【Research Note】Infrastructure of Text Analysis: Building and Evaluating the Lexicon for Taiwan Legislative Studies





Published date: 

June, 2023


Isaac Shih-Hao Huang


An increasing number of legislative studies have applied natural language processing skills to replace human labor in identifying topics, positions and sentiments underlying legislative texts. Taiwan’s parliament is the only democratic parliament in the world that uses Chinese as the official language. Studies of Taiwan’s legislative record are critical to the development of comparative legislative studies and Chinese text analysis. However, the distribution of terms that appear in legislative records is different from the distribution of those seen in daily conversations. Existing Chinese word segmentation tools are limited in recognizing these terms, leading to biases in estimating the probability of terms and compromising the reliability, as well as the validity, of research findings.
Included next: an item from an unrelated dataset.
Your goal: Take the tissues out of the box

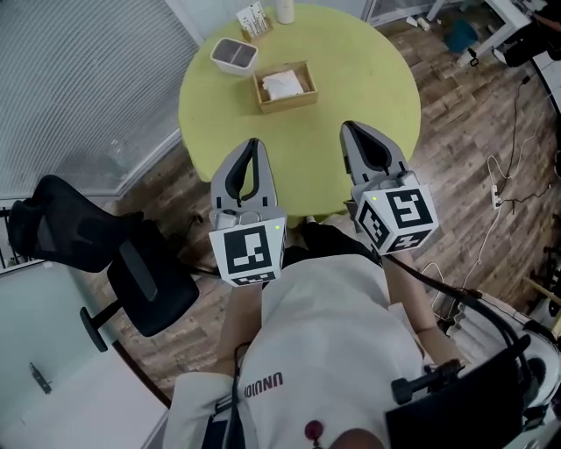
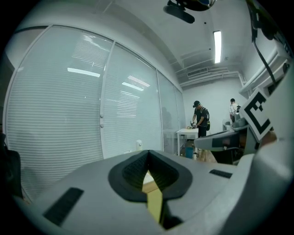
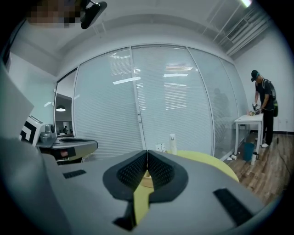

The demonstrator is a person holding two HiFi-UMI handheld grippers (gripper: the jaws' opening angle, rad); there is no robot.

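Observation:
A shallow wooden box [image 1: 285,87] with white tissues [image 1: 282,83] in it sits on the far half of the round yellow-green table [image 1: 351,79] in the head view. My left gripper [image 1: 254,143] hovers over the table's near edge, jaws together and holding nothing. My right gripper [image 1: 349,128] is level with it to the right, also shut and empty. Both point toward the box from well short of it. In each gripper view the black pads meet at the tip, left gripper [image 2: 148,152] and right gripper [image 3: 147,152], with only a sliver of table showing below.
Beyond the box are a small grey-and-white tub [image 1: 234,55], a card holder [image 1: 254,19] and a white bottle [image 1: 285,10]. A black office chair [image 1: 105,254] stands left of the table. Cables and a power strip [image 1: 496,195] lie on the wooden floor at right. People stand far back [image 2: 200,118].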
This study builds a lexicon for Taiwan legislative studies (LTLS). The LTLS collects more than 137,000 terms that may be seen in legislative records and political texts. Moreover, this research unprecedentedly evaluates the performance of three frequently used Chinese word segmentation systems, Jieba, CKIP and Articut, in terms of how much each of them may help identify topics in legislators’ oral interpellations as human coders do. The results show that word segmentation matters in altering the results of text analyses. To be specific, the three existing word segmentation tools are far from perfect in helping identify the topics of texts. Among them, Articut is the best without adding the LTLS, followed by CKIP and Jieba, respectively. More importantly, each of them performs better with the LTLS, and CKIP outperforms the others when the LTLS is an add-on. This research provides empirical evaluations that help researchers in choosing word segmentation tools. In addition, it demonstrates that the LTLS can be a cost-efficient and accessible tool to improve Chinese word segmentation for Taiwan’s legislative studies. Its release and expansion may enhance the development of Chinese text analyses in legislative studies in Taiwan and serve as a building block of a more comprehensive Chinese lexicon for political studies in other fields.